▶ TASK
Work through the listing below and count the lines that hold "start". Answer with the number alone.

▶ DATASET EXCERPT

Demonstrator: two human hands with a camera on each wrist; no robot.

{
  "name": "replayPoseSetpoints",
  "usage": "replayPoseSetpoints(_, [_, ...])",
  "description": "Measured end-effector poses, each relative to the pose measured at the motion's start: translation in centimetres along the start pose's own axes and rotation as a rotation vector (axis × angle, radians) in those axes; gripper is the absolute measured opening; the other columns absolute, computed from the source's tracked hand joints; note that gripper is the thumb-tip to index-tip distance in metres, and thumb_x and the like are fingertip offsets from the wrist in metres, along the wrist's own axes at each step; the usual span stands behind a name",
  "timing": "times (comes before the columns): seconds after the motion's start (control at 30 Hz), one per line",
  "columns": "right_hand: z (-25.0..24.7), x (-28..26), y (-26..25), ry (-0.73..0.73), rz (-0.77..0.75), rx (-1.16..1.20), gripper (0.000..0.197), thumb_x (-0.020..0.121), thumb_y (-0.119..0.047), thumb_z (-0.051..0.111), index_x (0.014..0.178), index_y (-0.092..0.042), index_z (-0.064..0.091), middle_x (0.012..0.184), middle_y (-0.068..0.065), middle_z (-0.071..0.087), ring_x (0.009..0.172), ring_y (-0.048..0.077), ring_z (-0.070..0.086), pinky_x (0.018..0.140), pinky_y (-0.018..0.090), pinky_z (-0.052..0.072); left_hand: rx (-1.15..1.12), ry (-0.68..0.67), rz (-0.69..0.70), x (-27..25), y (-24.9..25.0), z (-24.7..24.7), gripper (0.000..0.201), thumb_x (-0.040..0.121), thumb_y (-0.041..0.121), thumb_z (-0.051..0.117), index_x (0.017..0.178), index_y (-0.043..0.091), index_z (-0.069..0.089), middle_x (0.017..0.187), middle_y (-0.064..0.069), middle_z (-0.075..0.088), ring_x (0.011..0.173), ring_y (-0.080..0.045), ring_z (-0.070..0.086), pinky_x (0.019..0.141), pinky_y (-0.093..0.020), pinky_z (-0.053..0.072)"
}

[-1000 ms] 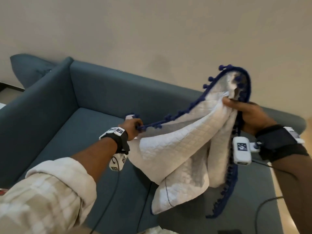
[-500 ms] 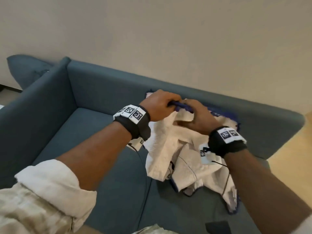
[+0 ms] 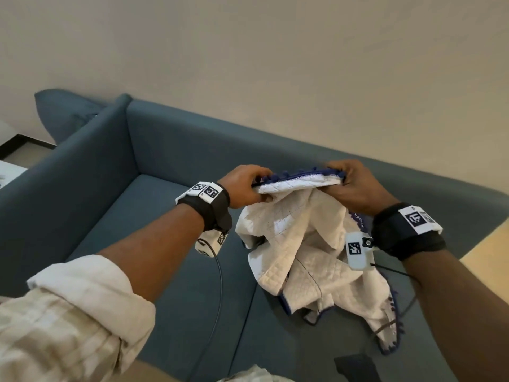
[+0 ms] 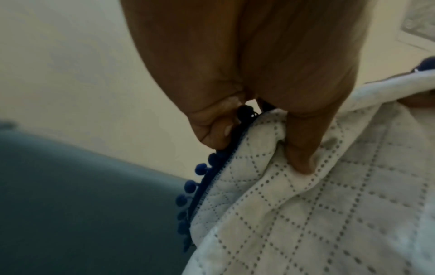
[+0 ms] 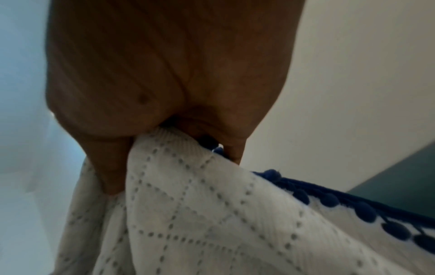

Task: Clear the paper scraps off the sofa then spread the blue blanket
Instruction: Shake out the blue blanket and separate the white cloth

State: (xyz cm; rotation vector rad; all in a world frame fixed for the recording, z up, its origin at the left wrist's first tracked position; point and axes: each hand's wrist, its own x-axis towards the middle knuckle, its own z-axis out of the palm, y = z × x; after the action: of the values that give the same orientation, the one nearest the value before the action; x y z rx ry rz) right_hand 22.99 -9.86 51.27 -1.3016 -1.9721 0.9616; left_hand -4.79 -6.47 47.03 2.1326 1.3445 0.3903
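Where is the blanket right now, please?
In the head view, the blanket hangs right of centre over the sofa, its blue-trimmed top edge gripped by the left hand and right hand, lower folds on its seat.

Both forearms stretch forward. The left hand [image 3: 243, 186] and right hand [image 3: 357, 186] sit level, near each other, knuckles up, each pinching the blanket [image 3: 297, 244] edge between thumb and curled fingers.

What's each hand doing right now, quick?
Left hand: grips the blanket by its pom-pom edge.
Right hand: grips the same edge, further along.
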Motion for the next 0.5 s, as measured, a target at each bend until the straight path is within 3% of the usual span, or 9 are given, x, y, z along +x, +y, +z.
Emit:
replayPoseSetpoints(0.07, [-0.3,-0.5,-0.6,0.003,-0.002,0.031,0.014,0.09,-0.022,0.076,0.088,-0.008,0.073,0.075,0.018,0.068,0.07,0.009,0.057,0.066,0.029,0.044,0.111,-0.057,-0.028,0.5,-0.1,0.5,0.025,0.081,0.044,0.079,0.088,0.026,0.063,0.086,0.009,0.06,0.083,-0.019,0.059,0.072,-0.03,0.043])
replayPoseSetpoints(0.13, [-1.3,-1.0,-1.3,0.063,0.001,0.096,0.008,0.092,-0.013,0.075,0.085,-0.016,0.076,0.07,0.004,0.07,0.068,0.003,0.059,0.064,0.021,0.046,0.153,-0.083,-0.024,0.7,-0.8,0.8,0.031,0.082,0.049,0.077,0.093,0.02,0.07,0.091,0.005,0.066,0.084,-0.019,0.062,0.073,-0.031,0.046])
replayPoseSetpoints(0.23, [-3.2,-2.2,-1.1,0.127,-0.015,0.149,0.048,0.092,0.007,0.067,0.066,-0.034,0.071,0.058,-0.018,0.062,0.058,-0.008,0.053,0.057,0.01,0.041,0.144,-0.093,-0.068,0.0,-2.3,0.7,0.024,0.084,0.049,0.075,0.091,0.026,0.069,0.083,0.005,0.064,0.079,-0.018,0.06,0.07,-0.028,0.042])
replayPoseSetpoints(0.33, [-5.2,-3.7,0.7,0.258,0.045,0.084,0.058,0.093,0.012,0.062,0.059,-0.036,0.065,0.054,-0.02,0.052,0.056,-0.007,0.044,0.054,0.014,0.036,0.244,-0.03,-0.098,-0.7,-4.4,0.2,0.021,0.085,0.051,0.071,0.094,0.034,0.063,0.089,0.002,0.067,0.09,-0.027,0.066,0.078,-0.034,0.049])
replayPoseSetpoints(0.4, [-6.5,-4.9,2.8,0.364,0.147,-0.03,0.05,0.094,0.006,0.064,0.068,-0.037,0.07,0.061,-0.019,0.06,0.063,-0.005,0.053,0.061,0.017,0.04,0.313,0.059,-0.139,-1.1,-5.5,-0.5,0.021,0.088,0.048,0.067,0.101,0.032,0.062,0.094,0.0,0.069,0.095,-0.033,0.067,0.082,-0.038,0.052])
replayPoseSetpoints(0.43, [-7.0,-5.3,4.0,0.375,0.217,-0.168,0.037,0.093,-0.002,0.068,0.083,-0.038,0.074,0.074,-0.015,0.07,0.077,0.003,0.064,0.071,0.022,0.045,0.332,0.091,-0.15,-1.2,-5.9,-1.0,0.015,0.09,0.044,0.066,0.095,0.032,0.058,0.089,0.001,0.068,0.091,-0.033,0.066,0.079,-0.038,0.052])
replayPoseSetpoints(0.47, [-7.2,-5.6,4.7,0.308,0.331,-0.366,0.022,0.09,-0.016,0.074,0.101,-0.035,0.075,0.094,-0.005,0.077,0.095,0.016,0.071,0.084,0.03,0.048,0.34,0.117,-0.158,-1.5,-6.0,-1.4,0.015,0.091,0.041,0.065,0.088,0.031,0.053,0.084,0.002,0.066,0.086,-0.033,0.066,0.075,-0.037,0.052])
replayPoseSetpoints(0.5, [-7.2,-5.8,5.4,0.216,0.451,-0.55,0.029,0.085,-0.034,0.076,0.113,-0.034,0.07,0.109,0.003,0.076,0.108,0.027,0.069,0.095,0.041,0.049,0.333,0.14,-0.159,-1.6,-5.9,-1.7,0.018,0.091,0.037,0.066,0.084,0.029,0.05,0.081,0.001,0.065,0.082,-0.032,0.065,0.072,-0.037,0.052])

▶ SOLUTION
2